**TASK**
Search the data below for the string "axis" and copy all lines where it shows up.
** Opening DATA BELOW block **
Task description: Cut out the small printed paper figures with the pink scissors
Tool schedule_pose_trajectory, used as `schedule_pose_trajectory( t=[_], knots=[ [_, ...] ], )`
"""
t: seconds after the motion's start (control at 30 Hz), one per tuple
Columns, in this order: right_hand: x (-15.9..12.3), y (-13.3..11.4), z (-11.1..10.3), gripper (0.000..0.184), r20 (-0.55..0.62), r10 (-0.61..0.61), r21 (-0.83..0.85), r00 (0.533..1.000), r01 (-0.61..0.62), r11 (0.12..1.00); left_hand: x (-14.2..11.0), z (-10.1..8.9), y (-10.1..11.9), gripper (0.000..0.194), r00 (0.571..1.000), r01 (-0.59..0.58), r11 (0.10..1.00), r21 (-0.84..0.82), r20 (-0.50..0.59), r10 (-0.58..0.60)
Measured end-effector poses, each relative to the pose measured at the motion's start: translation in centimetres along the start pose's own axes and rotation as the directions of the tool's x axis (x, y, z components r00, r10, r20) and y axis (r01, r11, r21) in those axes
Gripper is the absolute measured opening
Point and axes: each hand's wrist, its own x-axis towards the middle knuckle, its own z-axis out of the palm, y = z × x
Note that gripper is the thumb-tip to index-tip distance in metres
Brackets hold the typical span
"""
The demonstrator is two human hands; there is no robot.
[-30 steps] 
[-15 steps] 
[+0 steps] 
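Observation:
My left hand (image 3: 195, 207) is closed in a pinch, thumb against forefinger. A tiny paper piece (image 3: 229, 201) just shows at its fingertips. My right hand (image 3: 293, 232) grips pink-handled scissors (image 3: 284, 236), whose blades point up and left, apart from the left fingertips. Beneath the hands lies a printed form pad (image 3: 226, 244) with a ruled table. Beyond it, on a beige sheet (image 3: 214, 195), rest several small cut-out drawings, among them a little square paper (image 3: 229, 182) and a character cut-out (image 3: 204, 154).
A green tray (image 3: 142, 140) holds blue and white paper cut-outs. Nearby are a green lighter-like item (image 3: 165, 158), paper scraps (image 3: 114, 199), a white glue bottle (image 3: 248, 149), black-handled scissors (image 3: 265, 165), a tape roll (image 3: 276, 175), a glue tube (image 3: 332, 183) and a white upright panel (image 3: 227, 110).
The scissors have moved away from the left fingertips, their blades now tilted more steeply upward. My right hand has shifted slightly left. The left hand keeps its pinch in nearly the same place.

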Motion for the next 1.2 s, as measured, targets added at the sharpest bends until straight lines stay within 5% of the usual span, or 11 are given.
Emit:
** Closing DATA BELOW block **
**RESPONSE**
Measured end-effector poses, each relative to the pose measured at the motion's start: translation in centimetres along the start pose's own axes and rotation as the directions of the tool's x axis (x, y, z components r00, r10, r20) and y axis (r01, r11, r21) in those axes
Point and axes: each hand's wrist, its own x-axis towards the middle knuckle, its own z-axis out of the palm, y = z × x

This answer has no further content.